Q: What do transmitters need, spike protection, surge protection, power conditioning or full UPS?

Today's transmitters comprise complex electronic circuitry, which includes sensitive items within the exciter and control circuitry. Modern transmitters contain microprocessors, FPGA’s (Field Programmable Gate Arrays) and other low-level logic devices which may be very sensitive to noise, voltage transients (spikes) and voltage variations. Also, the power supplies used in transmitters are generally of the high-efficiency switch mode type that although rugged and well protected, may sometimes need additional protection. The requirement for protection is very site specific and can vary from case-to-case.

Typically a UPS for the entire transmitter site is only purchased by stations wishing to avoid off air situations due to brief power interruptions. A diesel generator can be used to provide long-term power. However, because these items are quite costly, they are typically limited to use at sites owned by large stations in key markets.

Q: What are the risks with raw power?

“Raw power” is defined as a power source that includes zero surge protection or voltage regulation. There are risks associated with using raw power at a transmitter facility. High voltages may cause damage to sensitive electronics, not only in the exciter and transmitter but also in microwave equipment, tower light controllers and other equipment at the transmitter site. Low voltages may cause equipment to perform outside of its specifications, or even shut down.

Q: What exactly are we trying to protect the transmitter and associated electronics from?

The main protection required at the transmitter plant will be for transient overvoltage events, which are usually very short “spikes” or transients in voltage that are riding on the AC waveform.

Q: Where are risks higher, in the city or out in cow pastures?

This is a bit hard to answer as there are certainly sites in a city where there is potential for large transient spikes to enter the AC power service to a building, including the transmitter site.

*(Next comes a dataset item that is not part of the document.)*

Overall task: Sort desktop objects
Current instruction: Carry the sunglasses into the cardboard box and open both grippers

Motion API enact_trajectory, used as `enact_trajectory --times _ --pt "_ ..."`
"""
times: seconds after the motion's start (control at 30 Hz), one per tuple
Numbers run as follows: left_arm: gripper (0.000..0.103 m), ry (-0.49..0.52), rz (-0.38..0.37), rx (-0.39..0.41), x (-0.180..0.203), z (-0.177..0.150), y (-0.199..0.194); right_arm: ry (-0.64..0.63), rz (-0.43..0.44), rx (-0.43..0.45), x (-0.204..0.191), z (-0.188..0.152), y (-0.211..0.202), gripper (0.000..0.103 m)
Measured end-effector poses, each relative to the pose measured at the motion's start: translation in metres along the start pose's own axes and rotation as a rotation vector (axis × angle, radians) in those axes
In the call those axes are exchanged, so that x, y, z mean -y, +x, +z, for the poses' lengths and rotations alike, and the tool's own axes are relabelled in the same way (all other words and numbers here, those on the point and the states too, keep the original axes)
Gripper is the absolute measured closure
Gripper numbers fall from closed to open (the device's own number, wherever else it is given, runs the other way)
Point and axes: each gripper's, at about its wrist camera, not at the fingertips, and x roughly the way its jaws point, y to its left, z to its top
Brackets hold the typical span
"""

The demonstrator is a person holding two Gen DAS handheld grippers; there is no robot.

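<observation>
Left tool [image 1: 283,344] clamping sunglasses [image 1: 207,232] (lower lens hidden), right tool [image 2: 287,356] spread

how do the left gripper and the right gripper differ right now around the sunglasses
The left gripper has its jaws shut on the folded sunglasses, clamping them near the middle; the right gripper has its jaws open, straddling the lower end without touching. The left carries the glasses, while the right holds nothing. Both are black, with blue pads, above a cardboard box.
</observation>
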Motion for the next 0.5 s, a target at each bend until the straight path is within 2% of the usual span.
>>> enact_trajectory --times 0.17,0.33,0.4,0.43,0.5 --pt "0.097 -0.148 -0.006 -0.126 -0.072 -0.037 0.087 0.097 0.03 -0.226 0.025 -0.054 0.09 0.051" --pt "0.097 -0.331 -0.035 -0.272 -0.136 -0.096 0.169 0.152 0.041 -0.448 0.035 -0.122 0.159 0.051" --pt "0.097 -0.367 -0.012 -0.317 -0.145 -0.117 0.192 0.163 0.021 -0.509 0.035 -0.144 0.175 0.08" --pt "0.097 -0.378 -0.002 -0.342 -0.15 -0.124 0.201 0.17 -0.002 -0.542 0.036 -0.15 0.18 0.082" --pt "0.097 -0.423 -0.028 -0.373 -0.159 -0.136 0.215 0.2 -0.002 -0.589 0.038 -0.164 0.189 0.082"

It depends a lot on the AC power service, location of transformers, overhead power wiring that is exposed to lightning and also the amount of isolation from power surges due to load switching in the area. In the countryside there is a greater risk, due to the usually longer power distribution network (distance from the power source) and usually greater opportunity for lightning to be a factor.

Q: What are the important differences between spike protection, surge protection, and power conditioning? Are there other alternatives worth considering?

There are many words that describe various types of AC power line protection:

  • In my opinion, spike protection and surge protection are the same thing. Spikes, or surges on the AC power line describe short term events that represent a transient overvoltage condition. Usually the duration is measured in nanoseconds to milliseconds and the overvoltage (or “spike”) may be from hundreds of volts to thousands of volts. I use the term transient protection to describe the type of device that protects against this. This type of device may be termed a “Transient” protector, or even a “TVSS” (Transient Voltage Surge Suppressor).
  • Power conditioning is an ill-defined term that may include transient protection, filtering to reduce noise on the line and voltage regulation to stabilize the AC line voltage to an acceptable range. I  would not use this term, as requirements for transient protection, filtering and voltage regulation may be different.

You will need a bigger power strip

Q: What, other than voltage and current capabilities, what might be the difference between what a transmitter plant needs and an inexpensive power strip I can buy at the local hardware store?

Just the size and the ratings. A single phase power strip with built-in transient protection is useful for protecting a PC, or other electronics but it isn’t big enough to protect a transmitter.

Q: What is the best choice for TV transmitter plants, likely to include a STL or satellite receiver link, an exciter/modulator, and an internet connection, router, and other small electronics?

The answer depends upon the site specifics and location as well as the quality of the power source and the geographic region. The very best solution for a transmitter site will be a large, high-quality transient protection device at the main AC power panel complemented with additional smaller transient devices downstream. These power strips should be located close to smaller sensitive equipment which may include exciters, satellite receiver, computers and other control systems.

Q: Is 50/60Hz frequency regulation an important issue?

No, this is not an issue. Modern transmitters will make all specifications with an AC frequency range of 47Hz to 63Hz. The frequency of the AC mains power is extremely stable in the USA and most other countries. The expected frequency range is typically within +/- 0.5Hz of 60Hz for the USA and usually it is well within 0.1Hz.

Q: What should I look for in surge protection?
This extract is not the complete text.